Image: Sarah Sophia Fane, senior partner in Child & Co, 1806-1867 © RBS 2018

 

Although most of the partners in our historic banks were men, there were some notable women among them.

See also pages about the history of women as staff and as customers of our banks. 

 

Sarah Child

The earliest women to participate in the British banking sector were partners in family-run banks who gained their places not by appointment, but through inheritance. The first of these in one of our constitutent banks was Sarah Child, who became senior partner in Child & Co in 1782 following the death of her husband Robert. She held this position until her death in 1793, when the role passed to her granddaughter Sarah Sophia Fane

 

Sarah Sophia Fane

See main page about Sarah Sophia Fane.

Sarah Sophia Fane inherited her position at Child & Co – along with the rest of her grandmother’s fortune – when she came of age in March 1806. She was to remain the owner and senior partner of the bank for 61 years, until her death in 1867. She was also a leading social figure, known as ‘Queen Sarah’ in London society. Her sister-in-law described her as ‘brilliant, talkative, gay and beautiful; always dressed in the latest fashion, in sky blue or rose colour, with flowers in her hair.’ She rarely attended the bank in person, but took an active interest in its affairs throughout her life. 

 

Harriot Coutts

See main page about Harriot Coutts.

Sarah Child and Sarah Sophia Fane both lived their whole lives surrounded by wealth and privilege, but this was not the case for their counterpart at Coutts & Co, Harriot Coutts. She had begun life as the daughter of the wardrobe mistress to a troupe of travelling players. Having grown up in this theatrical environment, Harriot herself went on to become a successful actress. There, she caught the eye of Thomas Coutts, senior partner in Coutts & Co, and in 1815 they were married.

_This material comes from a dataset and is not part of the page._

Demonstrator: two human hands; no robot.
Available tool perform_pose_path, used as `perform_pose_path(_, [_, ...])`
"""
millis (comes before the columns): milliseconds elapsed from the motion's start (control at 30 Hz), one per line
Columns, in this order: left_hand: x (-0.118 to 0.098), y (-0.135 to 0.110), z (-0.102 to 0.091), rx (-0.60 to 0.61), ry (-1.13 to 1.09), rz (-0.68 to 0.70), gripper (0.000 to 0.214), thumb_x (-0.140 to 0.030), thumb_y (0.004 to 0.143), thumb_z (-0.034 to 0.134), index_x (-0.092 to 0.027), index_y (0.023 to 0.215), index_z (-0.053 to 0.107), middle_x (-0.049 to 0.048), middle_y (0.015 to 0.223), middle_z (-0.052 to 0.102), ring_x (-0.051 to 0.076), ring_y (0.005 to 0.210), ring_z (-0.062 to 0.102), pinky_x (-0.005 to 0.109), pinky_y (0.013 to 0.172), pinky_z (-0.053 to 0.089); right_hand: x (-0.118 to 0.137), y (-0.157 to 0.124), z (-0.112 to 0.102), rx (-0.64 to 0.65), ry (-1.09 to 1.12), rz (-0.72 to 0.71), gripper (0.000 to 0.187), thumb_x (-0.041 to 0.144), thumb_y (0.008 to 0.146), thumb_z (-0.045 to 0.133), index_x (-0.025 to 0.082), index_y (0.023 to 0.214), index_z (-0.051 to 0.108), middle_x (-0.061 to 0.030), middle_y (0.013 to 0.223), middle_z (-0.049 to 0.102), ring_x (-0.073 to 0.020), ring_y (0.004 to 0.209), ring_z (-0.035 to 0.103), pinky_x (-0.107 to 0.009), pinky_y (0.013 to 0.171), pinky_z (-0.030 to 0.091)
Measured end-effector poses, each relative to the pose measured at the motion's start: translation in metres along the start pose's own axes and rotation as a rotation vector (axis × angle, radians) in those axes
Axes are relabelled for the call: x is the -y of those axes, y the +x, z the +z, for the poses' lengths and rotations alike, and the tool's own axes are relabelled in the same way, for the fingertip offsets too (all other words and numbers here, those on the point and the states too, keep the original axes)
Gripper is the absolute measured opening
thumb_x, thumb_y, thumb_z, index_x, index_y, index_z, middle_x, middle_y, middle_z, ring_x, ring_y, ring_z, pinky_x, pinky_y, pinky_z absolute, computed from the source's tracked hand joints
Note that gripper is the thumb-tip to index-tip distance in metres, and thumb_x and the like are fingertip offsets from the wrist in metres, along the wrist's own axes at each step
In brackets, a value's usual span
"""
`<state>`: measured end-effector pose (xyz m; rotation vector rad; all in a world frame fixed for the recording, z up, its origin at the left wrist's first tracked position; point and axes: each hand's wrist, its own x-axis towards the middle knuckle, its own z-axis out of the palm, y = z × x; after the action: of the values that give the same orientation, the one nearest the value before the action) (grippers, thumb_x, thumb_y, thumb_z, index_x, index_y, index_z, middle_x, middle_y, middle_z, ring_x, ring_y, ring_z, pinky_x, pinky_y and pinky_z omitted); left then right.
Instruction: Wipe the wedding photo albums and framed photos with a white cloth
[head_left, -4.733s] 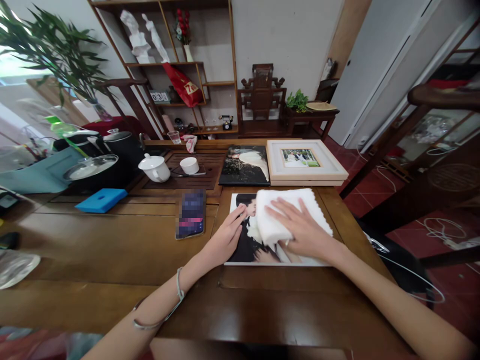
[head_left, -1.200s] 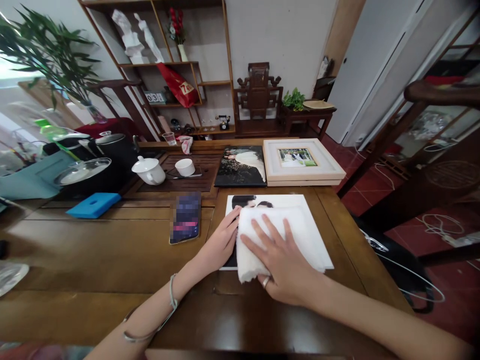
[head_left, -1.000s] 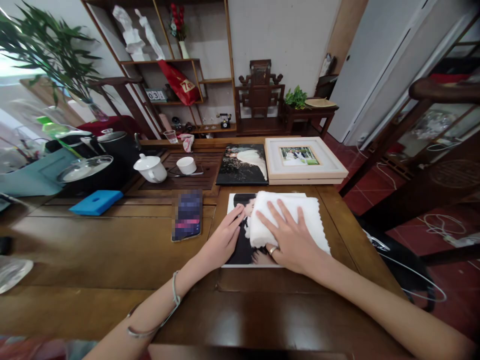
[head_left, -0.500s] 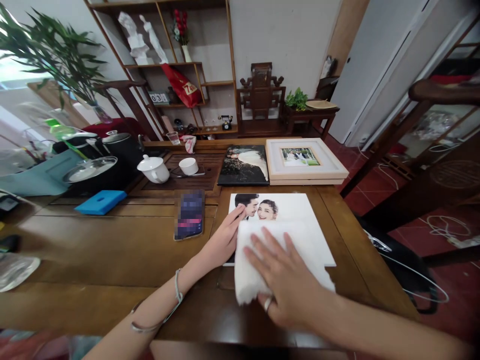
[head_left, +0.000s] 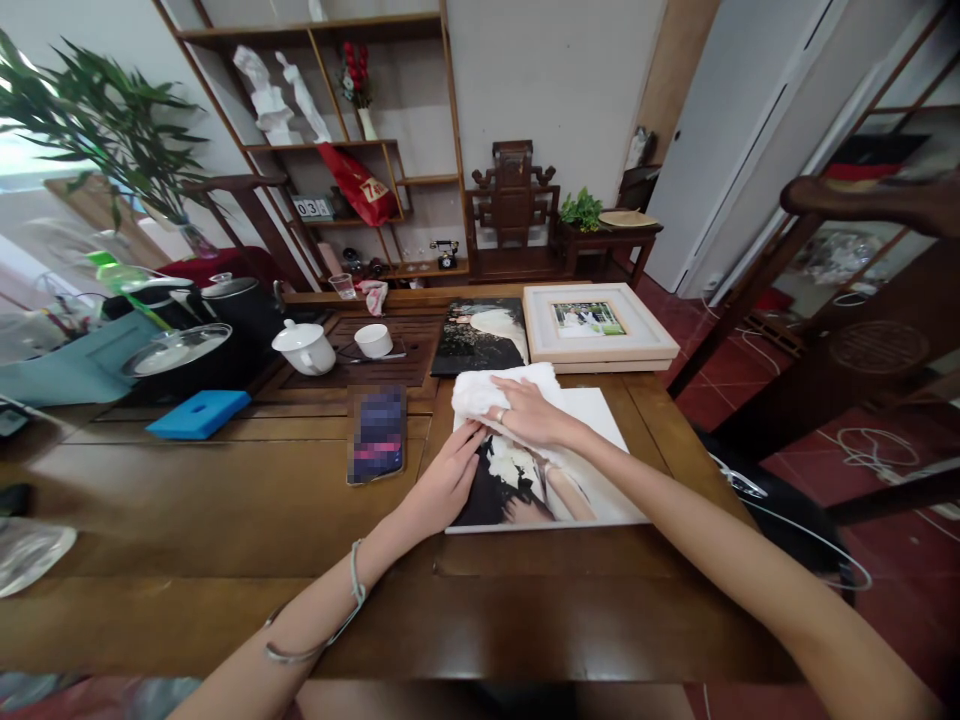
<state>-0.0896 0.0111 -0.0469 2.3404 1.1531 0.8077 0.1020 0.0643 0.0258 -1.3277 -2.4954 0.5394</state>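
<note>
A large photo print of a couple (head_left: 592, 497) lies flat on the wooden table, its upper part covered by a folded white cloth (head_left: 517, 375). My right hand (head_left: 523, 410) is on the cloth near the print's far edge, fingers laid over it and a ring on one digit. At the print's left edge rests my left hand (head_left: 454, 468), fingers extended and touching the surface just below the cloth. The faces on the print are hidden under the cloth.
Behind the print lie a dark photo panel (head_left: 481, 338) and a light-framed picture (head_left: 600, 350). To the left are a phone (head_left: 377, 435), a blue box (head_left: 199, 413), a lidded white cup (head_left: 304, 347) and a small white bowl (head_left: 373, 341). A wooden chair (head_left: 832, 345) stands at right.
My right hand has moved the cloth away from me, from the print's near part to its far edge. The lower part of the picture now shows. My left hand stays at the left edge.
</note>
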Motion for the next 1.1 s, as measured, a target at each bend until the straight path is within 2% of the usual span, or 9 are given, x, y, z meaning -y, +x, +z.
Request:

When Thomas died in 1822, Harriot inherited his share in the business. She generally left the running of the bank to her partners, but took an active interest in Coutts & Co, primarily to ensure that her late husband’s wishes continued to be honoured. 

 

Angela Burdett-Coutts

Following Harriot Coutts’ death in 1837, her 23-year-old granddaughter Angela Burdett was revealed to be Harriot’s chosen heir to her fortune, making Angela – it was said at the time – the richest woman in England. Harriot’s will required Angela to adopt the surname Coutts, which she did, becoming known as Miss Burdett-Coutts or, particularly in later years, just Miss Coutts. Angela was to be the public face of Coutts & Co for the rest of her life. In fact, her grandmother’s will had specifically barred her from involvement in the bank’s business, and from being a partner in it, but Angela felt that it was her duty to understand the workings of the business that created her wealth, and so she always took an interest in the bank and its affairs.

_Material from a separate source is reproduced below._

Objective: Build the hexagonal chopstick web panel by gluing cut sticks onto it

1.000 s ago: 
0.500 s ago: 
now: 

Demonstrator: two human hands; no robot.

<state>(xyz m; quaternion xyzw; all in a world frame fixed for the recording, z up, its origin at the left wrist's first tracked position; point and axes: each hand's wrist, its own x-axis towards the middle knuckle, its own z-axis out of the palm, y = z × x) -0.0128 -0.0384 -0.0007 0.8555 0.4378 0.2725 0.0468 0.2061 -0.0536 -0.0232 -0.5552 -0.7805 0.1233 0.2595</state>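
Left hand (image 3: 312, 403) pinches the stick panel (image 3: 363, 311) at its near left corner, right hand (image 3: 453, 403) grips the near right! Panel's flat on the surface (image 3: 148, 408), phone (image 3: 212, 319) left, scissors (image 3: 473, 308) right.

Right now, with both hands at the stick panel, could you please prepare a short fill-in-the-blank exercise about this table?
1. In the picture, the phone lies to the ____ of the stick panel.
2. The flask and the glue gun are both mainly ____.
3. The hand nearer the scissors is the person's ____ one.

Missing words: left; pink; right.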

Edward VII said that – except for his own mother Queen Victoria – Angela Burdett Coutts was ‘the most remarkable woman in the Kingdom’. She became an active philanthropist, eager to use her wealth to do good in the world. It was in recognition of her many charitable involvements that in 1871 Queen Victoria created her a baroness. She was the first woman to receive such an honour in her own right.

Angela Burdett-Coutts died in 1906, at the age of 92.